When you are filing your 2014 tax return, you will need proof of insurance for each month that you were insured during the year. Now, in a perfect world, every taxpayer covered by insurance would receive Form 1095. This form shows the type of coverage and the dates of coverage for each taxpayer. There are three types of 1095s: Form 1095-A from a government-sponsored exchange, Form 1095-B from an insurance provider or Form 1095-C from an employer.
Government-sponsored exchanges are required to file Form 1095-A for each taxpayer covered in 2014. However, there is no timetable as to when these forms will be sent out to taxpayers. If I had to guess, I would say they will be arriving mid-to-late February. If you are trying to get an early jump on your return, you may not receive Form 1095-A until after you file you return. This is not an issue, just make sure you denote on your return that you were covered throughout the year by Minimum Essential Coverage. If you purchased health insurance from an exchange, you may also be eligible for a Premium Tax Credit.
As part of the IRS’s phase-in of the Affordable Care Act, Form 1095-B and Form 1095-C are not required to be filed until 2015, so you may or may not receive this form this year.
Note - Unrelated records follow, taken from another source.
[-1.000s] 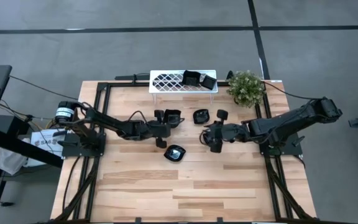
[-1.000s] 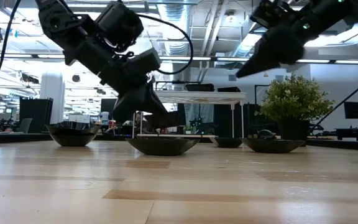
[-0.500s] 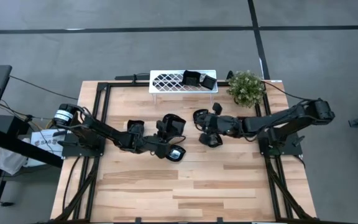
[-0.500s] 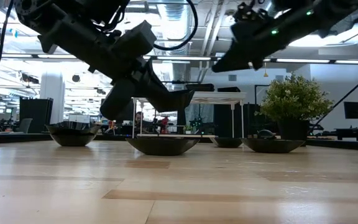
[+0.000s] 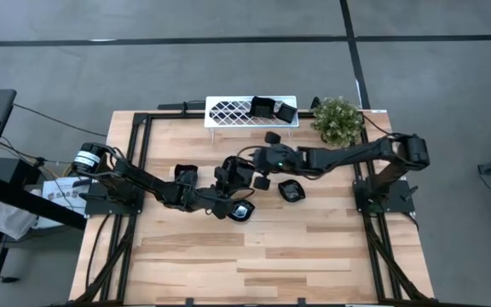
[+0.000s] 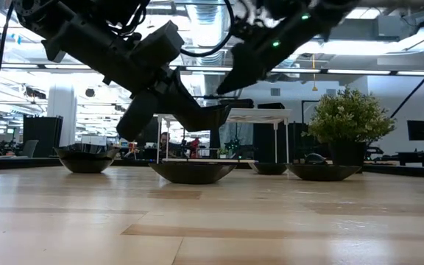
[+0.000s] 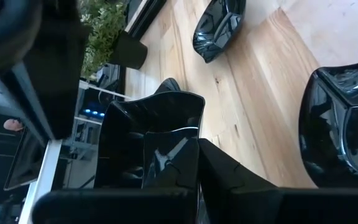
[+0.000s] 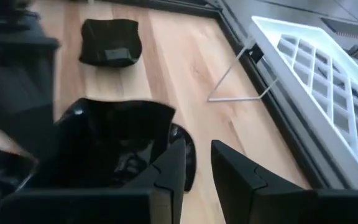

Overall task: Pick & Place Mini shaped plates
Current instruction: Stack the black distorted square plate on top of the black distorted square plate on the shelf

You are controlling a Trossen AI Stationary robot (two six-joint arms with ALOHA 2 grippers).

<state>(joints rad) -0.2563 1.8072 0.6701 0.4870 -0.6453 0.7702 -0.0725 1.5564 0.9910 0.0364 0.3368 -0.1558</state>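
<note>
The right gripper (image 5: 261,170) hides part of the lifted plate (image 5: 239,168) (its far rim), blurring their contact.

Setting: a robotics lab or test space within a large open-plan industrial office. A pale wooden table (image 5: 254,247) is mounted in a black metal frame (image 5: 135,136) and stood on a grey concrete floor marked with dark lines. Exposed ceiling ducts and strip lights (image 6: 389,72) are seen in the low view, with white columns, monitors and desks further back. Loose cables (image 5: 45,111) are run to the rig.
</note>
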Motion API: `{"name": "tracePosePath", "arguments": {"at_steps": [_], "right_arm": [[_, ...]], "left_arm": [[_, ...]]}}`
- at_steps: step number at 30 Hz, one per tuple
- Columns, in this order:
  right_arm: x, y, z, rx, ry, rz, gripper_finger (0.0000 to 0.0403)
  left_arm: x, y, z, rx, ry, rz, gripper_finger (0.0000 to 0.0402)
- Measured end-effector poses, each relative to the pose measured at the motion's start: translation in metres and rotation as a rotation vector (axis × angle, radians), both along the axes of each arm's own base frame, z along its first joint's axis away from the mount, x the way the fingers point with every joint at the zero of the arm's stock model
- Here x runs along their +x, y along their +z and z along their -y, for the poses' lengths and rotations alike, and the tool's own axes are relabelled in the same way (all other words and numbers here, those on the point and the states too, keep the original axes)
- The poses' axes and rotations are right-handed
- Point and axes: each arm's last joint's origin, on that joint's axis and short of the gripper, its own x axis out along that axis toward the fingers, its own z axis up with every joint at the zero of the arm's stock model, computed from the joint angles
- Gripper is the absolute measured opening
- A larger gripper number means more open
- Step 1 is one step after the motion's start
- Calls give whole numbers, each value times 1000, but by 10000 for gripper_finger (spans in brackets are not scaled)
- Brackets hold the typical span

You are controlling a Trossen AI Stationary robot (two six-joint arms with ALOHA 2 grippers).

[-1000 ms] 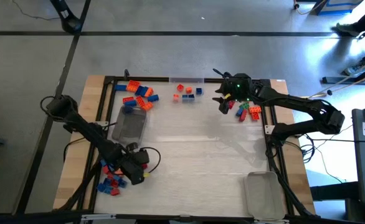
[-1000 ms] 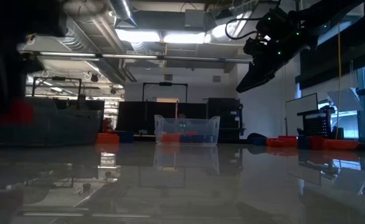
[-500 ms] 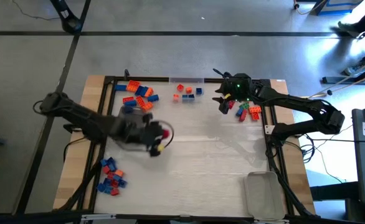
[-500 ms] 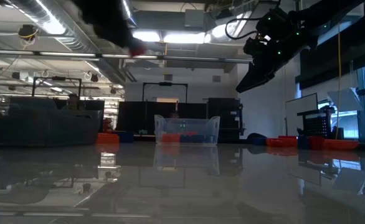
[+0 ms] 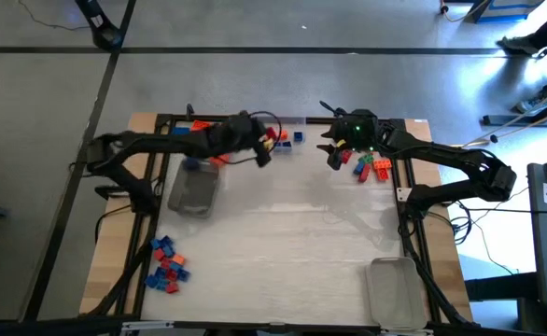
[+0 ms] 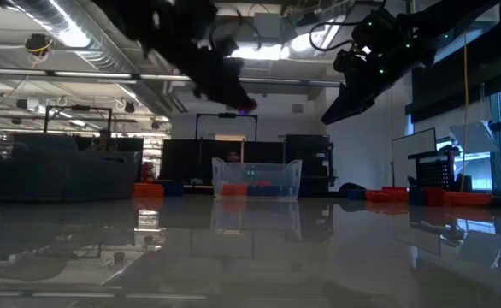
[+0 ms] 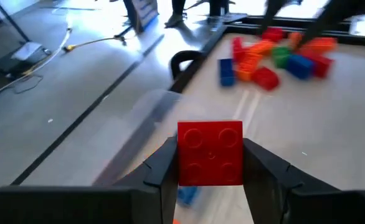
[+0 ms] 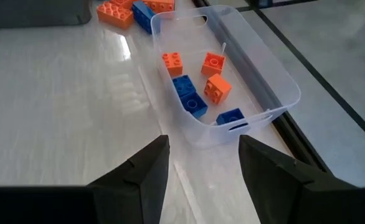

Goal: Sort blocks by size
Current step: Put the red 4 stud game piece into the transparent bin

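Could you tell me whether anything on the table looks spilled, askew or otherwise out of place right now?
Nothing stands out. The left gripper holds a red block squarely, the clear tray sits upright with its blocks inside, and the loose piles lie on the table, none over its edge. The right gripper hovers open.

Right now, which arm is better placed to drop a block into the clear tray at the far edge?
Left. Its end effector already grips a red block near the clear tray. The right end effector faces the tray but is open and empty.
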Motion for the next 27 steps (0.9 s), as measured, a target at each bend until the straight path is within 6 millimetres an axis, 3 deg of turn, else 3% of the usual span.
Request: {"name": "tracePosePath", "arguments": {"at_steps": [6, 10, 18, 27], "right_arm": [[1, 2, 1, -9, -4, 27, 193], [1, 2, 1, -1, -10, 31, 193], [2, 4, 1, 9, -12, 52, 193], [2, 4, 1, 5, -10, 53, 193]], "left_arm": [[5, -32, -51, -11, 63, 57, 128], [2, -49, -73, -31, 85, 62, 128], [-1, -61, -92, -36, 131, 61, 137], [-3, -58, -96, -38, 151, 100, 219]]}}
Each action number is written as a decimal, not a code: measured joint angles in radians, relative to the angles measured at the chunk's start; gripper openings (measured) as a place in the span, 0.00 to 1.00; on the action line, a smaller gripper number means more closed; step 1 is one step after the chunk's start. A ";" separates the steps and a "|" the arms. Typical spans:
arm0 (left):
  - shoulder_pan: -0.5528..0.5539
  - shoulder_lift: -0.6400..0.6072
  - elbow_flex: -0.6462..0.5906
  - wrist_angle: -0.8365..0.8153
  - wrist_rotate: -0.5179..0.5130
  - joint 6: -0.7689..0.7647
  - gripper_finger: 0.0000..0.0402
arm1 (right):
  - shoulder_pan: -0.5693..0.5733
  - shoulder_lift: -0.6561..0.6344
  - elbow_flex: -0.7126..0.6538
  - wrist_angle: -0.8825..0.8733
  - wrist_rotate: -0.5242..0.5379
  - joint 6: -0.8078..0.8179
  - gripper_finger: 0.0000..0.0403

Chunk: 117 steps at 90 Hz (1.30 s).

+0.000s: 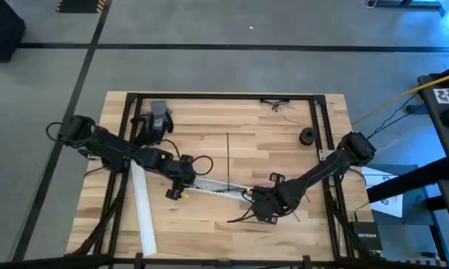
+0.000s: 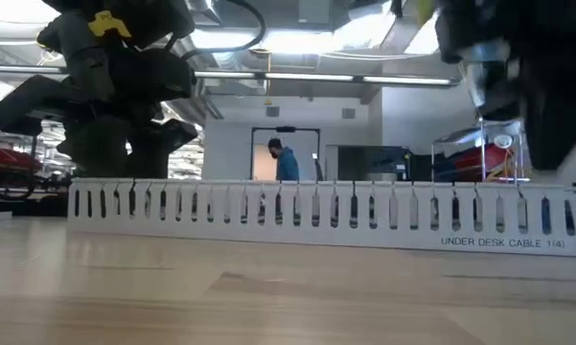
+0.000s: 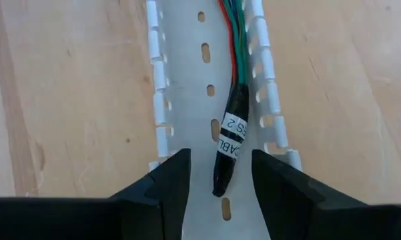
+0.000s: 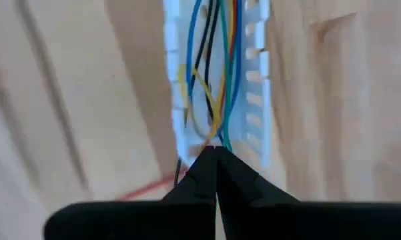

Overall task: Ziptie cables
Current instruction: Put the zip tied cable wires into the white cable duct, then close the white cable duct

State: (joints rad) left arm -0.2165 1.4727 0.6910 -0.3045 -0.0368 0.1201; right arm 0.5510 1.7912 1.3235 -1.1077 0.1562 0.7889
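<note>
Cables (image 4: 217, 80) lie along the channel of a white slotted tray (image 1: 217, 187) near the middle of the bench (image 1: 209, 232). At one end, the right gripper (image 4: 217, 152) has its jaws pinched together on the coloured wires, just where they leave the tray. At the other end, the left gripper (image 3: 220, 175) has its jaws spread apart, one finger (image 3: 170, 180) on each side of the bundle's black sleeved end (image 3: 228, 150), which carries a white label and rests on the tray floor without being squeezed. Red and green strands run out of that sleeve along the channel. Beside the left arm, a second white strip (image 1: 143, 213) lies at an angle toward the bench's near edge. The ziptie (image 1: 228, 153), thin and straight, lies by itself farther back on the wood. A small black spool (image 1: 308, 136) sits near the right arm's base.
</note>
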 joint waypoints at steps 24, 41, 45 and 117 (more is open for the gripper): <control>0.000 0.000 0.000 0.000 0.000 0.000 0.39 | -0.010 0.000 0.048 0.063 0.034 -0.068 0.00; 0.000 0.000 0.000 0.000 -0.001 -0.004 0.39 | -0.017 0.000 -0.055 0.165 0.016 -0.064 0.00; 0.000 0.000 0.000 0.000 0.000 -0.004 0.39 | -0.018 0.000 -0.082 0.189 0.016 -0.064 0.00; -0.002 0.000 0.010 -0.008 -0.001 0.014 0.39 | -0.019 0.000 0.039 0.036 0.089 -0.061 0.00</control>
State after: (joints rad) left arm -0.2186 1.4732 0.7008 -0.3124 -0.0380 0.1337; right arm 0.5316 1.7908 1.3622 -1.0716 0.2454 0.7276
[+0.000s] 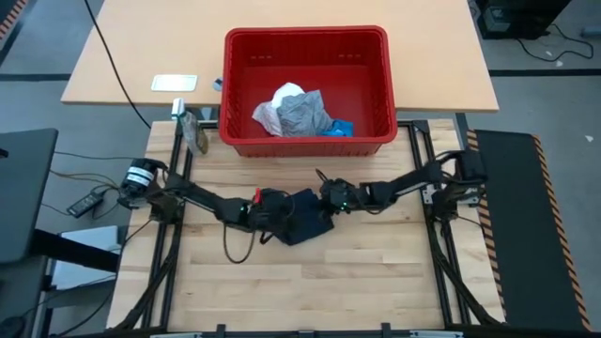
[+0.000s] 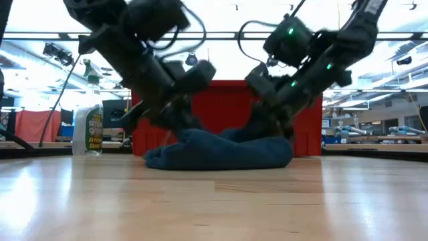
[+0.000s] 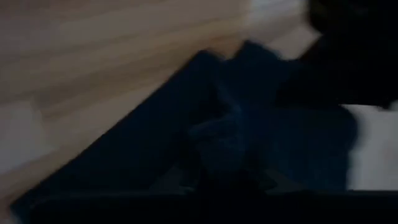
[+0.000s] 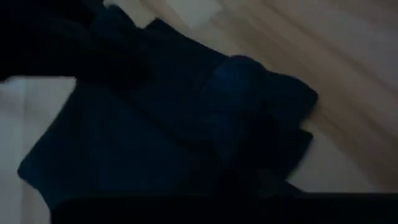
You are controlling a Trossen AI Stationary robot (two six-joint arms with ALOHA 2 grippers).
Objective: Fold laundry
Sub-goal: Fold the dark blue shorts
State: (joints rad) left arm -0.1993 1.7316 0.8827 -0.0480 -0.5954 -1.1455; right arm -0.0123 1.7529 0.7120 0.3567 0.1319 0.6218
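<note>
Left pincer [image 1: 279,208] sits low over the wooden bench [image 1: 282,282], at the left edge of the navy cloth [image 1: 308,219]; its arm reaches in from the bench's left side; whether its fingers are released or clenched cannot be told, since cloth and arm body hide the tips in every view. Right pincer [image 1: 326,194] is down at the cloth's upper right edge, its arm stretching in from the right side of the bench; its finger state likewise cannot be told. Both pincers stand close together with the navy cloth between and beneath them.

Navy cloth lies bunched in a low mound near the middle of the bench, in front of the red basket [image 1: 376,141] and apart from it; in the low view the mound [image 2: 221,150] rests on the bench with both arms bearing down on its top; the left wrist view shows dark folds [image 3: 249,143] against pale wood; the right wrist view shows the same dark fabric [image 4: 186,124], creased and partly doubled over.

Inside the red basket lie a grey cloth [image 1: 302,115] and a white crinkly cloth [image 1: 272,111], touching one another; a small blue item [image 1: 336,130] lies just beside the grey one.

A spray bottle [image 2: 88,120] stands at the bench's far left corner.
</note>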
If you do no receive a 1095 from your insurance company or employer, there are other forms of documentation that will suffice to substantiate your coverage:
- Certificate of coverage
- Health insurance bills
- Social Security statement with deduction for Medicare payments
If you were not covered by health insurance during 2014, you will not receive any documentation regarding coverage. You will need to denote on your return that you did not maintain the minimum coverage and should prepare to pay the shared responsibility “penalty”, which is the greater of:
- $95 per uninsured adult & $47.50 per child (up to $285 per family)
- 1% of income above filing threshold
You will receive credit for the months you were covered throughout the year, but will owe a penalty for the months you were lacked coverage (the IRS allows a 2-month “gap” period between change of coverage with no penalty). If you were exempt from coverage for any amount of time during 2014, use Form 8965 to avoid paying a penalty.